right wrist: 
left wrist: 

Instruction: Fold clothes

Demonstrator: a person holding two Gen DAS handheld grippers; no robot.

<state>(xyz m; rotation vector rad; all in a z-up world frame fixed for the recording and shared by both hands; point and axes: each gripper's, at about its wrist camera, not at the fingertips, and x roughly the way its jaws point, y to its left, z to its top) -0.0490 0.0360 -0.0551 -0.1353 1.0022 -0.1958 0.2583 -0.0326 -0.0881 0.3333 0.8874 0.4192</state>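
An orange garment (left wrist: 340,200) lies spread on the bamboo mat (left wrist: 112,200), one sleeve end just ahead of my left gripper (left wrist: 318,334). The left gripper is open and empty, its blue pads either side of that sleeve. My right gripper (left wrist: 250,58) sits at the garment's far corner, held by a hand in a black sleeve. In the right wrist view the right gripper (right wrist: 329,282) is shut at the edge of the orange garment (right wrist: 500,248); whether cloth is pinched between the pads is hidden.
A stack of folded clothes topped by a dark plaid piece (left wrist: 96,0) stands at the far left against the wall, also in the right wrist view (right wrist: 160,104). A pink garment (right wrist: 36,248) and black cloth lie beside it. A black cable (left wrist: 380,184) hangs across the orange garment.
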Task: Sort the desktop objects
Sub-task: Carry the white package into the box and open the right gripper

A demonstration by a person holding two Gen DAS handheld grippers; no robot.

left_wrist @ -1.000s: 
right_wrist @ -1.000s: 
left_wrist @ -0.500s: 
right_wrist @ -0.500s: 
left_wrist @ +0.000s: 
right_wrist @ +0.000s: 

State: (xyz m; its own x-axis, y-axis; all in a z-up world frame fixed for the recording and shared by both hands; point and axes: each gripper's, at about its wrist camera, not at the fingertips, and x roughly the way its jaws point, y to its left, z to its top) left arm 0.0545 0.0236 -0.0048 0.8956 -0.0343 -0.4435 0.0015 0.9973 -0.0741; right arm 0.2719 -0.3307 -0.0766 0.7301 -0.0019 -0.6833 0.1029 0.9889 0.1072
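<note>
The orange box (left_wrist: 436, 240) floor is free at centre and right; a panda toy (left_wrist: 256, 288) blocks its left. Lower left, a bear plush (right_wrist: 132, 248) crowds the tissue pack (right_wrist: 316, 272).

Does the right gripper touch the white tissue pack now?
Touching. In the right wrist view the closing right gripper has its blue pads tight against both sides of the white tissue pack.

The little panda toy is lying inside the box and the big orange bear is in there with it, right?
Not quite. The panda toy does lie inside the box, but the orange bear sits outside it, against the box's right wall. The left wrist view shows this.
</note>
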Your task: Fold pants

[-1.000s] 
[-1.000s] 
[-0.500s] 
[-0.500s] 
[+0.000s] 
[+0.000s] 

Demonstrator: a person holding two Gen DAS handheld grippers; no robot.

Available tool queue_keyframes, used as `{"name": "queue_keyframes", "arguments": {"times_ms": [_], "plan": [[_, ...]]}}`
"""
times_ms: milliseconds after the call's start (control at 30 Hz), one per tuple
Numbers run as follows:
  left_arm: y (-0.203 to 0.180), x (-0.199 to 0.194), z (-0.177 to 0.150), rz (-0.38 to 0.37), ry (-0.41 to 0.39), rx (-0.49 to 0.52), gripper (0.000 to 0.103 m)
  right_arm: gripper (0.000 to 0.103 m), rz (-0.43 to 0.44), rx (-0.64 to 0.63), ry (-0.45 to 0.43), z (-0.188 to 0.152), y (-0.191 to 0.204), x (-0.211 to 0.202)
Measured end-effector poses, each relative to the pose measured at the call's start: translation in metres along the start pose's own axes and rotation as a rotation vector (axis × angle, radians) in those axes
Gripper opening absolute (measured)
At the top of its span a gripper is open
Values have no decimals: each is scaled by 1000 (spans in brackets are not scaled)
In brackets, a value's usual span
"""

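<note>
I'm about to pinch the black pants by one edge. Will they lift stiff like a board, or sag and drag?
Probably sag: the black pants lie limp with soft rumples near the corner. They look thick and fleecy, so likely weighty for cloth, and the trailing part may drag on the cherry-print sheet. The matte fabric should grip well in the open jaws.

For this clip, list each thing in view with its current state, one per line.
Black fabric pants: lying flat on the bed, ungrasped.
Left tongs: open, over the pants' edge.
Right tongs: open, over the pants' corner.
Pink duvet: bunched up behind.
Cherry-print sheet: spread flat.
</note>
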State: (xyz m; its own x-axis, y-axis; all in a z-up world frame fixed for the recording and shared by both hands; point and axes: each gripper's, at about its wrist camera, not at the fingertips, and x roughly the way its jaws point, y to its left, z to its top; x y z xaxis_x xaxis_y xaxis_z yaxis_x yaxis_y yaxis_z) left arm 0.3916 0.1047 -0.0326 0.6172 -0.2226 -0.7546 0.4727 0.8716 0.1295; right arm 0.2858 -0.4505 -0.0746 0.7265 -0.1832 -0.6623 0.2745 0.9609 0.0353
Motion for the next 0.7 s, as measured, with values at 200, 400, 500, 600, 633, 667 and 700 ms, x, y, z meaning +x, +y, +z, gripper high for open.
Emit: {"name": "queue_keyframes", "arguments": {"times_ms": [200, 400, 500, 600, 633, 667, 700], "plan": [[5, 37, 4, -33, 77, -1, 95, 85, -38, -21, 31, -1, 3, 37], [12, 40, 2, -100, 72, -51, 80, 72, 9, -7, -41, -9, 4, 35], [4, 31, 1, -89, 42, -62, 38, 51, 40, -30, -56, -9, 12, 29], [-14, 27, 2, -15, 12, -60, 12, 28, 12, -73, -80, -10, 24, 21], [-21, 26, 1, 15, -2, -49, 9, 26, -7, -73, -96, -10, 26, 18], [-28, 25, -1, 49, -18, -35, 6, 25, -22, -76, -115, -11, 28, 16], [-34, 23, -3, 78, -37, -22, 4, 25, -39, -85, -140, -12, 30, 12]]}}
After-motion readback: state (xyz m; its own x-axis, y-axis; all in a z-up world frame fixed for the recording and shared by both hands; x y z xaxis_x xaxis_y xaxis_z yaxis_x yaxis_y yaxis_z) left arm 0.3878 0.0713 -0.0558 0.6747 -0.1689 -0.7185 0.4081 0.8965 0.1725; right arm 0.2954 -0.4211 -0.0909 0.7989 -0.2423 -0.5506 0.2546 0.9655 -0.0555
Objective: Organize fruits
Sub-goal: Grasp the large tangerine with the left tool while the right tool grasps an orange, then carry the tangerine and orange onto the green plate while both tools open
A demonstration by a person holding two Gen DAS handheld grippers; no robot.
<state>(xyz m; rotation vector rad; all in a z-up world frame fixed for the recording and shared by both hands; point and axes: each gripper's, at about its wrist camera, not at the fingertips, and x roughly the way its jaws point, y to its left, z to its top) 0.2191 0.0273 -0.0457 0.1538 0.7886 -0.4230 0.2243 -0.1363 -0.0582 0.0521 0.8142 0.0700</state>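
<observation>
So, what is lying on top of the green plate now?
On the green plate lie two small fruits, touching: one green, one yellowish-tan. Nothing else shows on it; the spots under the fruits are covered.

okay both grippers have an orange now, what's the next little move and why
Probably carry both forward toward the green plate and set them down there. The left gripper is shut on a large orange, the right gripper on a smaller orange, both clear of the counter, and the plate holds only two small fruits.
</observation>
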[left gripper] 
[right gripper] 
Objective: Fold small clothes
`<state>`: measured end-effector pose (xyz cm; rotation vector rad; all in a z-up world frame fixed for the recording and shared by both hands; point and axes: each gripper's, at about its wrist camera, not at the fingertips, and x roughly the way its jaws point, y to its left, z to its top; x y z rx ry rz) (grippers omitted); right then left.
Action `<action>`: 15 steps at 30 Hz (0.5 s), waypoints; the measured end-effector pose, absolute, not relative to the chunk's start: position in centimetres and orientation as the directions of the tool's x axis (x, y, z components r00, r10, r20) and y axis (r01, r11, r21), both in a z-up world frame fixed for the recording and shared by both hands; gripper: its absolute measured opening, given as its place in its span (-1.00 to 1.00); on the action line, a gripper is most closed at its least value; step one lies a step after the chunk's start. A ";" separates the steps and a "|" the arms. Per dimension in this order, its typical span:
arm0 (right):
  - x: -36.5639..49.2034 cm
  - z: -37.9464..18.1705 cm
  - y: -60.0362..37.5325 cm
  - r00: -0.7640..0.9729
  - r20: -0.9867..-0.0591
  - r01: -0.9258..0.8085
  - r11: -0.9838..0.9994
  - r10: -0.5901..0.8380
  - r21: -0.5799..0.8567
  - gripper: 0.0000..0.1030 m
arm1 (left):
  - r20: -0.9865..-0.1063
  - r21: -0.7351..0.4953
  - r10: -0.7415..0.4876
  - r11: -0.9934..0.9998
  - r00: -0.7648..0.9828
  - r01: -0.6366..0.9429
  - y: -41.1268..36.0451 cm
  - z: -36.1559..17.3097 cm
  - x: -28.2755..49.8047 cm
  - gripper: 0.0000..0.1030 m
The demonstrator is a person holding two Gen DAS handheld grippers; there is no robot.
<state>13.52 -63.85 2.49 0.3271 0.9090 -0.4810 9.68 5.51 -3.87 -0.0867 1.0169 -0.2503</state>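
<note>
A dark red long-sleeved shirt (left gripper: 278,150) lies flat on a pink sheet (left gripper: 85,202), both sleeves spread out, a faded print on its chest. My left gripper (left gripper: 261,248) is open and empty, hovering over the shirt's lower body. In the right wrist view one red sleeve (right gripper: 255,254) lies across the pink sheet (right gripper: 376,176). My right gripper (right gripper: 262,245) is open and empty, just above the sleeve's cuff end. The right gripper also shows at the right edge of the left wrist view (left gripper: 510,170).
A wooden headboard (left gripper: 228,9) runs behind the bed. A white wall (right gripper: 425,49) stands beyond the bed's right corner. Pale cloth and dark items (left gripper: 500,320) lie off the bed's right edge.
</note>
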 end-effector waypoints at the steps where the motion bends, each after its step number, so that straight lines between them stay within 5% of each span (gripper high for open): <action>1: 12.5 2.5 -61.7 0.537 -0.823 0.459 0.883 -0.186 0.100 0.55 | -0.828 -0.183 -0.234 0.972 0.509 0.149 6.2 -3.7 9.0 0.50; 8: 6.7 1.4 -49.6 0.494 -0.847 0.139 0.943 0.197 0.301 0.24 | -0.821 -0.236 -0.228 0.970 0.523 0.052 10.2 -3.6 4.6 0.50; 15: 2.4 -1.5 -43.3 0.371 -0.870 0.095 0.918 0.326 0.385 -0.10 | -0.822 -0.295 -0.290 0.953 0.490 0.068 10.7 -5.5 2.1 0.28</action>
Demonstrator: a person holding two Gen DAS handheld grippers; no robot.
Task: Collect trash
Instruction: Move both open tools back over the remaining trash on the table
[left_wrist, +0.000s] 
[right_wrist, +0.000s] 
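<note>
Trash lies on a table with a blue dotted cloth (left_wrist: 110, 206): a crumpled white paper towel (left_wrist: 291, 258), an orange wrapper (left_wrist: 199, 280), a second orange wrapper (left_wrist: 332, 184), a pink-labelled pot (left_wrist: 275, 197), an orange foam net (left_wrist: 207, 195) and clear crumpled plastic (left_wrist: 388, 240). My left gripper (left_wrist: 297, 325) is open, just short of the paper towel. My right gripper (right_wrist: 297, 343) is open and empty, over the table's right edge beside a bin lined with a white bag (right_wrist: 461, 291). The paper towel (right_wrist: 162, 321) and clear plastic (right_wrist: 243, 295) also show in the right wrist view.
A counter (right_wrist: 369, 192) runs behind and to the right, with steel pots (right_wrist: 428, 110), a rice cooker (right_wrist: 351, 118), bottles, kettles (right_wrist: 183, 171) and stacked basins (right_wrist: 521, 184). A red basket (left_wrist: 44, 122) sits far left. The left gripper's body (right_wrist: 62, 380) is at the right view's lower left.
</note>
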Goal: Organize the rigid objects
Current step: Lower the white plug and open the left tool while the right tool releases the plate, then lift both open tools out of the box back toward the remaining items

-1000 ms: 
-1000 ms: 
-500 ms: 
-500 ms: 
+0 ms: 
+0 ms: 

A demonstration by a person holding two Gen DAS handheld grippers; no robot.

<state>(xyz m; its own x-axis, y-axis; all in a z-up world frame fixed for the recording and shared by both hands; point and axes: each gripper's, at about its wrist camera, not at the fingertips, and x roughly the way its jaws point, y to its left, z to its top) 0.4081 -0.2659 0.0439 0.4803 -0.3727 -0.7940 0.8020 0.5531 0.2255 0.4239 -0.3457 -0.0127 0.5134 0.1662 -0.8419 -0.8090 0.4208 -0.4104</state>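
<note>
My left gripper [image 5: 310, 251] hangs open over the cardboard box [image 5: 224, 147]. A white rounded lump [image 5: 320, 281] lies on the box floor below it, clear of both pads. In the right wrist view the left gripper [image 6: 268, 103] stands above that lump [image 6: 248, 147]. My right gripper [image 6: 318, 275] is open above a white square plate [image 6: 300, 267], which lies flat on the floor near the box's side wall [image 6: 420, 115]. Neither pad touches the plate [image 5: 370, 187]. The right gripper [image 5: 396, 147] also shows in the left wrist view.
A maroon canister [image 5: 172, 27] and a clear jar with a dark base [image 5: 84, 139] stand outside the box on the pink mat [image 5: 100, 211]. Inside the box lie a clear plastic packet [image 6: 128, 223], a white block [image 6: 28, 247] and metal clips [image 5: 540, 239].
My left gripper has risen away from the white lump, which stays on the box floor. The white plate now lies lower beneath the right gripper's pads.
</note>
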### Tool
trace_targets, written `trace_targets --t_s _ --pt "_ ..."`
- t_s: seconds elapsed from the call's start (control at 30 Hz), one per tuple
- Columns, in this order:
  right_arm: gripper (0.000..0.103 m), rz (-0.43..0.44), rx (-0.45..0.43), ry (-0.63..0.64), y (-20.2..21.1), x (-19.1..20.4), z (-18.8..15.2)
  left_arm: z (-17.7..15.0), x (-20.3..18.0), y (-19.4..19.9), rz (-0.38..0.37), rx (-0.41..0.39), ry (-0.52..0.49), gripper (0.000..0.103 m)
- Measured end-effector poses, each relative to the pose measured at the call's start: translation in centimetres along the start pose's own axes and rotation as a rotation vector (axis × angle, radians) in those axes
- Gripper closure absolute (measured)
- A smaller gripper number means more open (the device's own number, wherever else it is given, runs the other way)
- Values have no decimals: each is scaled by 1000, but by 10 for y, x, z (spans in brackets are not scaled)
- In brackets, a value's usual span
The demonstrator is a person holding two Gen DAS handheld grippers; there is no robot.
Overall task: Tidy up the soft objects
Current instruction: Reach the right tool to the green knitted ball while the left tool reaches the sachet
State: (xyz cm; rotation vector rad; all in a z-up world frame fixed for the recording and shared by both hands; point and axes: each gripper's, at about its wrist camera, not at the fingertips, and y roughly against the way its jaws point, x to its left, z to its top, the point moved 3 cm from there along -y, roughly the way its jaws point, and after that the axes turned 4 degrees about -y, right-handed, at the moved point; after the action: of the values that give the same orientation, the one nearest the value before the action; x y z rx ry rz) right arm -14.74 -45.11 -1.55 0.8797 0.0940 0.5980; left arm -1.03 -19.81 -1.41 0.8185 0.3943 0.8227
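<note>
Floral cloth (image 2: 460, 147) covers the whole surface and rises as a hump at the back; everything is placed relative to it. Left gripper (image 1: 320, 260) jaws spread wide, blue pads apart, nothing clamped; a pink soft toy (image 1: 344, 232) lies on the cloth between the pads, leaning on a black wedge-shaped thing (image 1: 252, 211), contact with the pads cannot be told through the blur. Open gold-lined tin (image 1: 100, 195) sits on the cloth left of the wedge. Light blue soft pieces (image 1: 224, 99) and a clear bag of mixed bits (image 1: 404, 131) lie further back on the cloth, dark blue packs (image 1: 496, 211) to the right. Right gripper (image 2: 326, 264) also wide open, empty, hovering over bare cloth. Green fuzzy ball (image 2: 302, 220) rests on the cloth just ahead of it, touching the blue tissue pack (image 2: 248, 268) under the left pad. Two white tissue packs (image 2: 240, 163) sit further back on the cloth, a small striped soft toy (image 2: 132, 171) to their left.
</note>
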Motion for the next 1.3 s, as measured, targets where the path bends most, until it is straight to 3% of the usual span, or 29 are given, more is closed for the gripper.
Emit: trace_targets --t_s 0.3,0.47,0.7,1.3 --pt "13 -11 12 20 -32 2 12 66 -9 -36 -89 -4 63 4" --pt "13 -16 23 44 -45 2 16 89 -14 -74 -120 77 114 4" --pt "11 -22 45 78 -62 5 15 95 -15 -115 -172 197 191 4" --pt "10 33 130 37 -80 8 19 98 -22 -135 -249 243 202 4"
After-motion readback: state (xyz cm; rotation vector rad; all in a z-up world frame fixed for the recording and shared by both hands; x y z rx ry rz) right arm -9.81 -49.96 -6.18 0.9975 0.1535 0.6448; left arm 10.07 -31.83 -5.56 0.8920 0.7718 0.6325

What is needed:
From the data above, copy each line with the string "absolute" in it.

Answer to the exercise:
Gripper opening absolute (measured)
Action `<action>`: 15 steps at 30 Hz (0.5 s), waypoints; the measured end-effector pose, absolute, not relative to the chunk's start: position in centimetres and orientation as the directions of the tool's x axis (x, y, z components r00, r10, r20) and y axis (r01, r11, r21), both in a z-up world frame fixed for the recording and shared by both hands; gripper: its absolute measured opening, given as its place in its span (-1.00 to 1.00); on the action line, a gripper is most closed at its least value; step one lies a step after the chunk's start. A ";" separates the steps and a "|" the arms. Per dimension in this order, its typical span:
- Gripper closure absolute (measured)

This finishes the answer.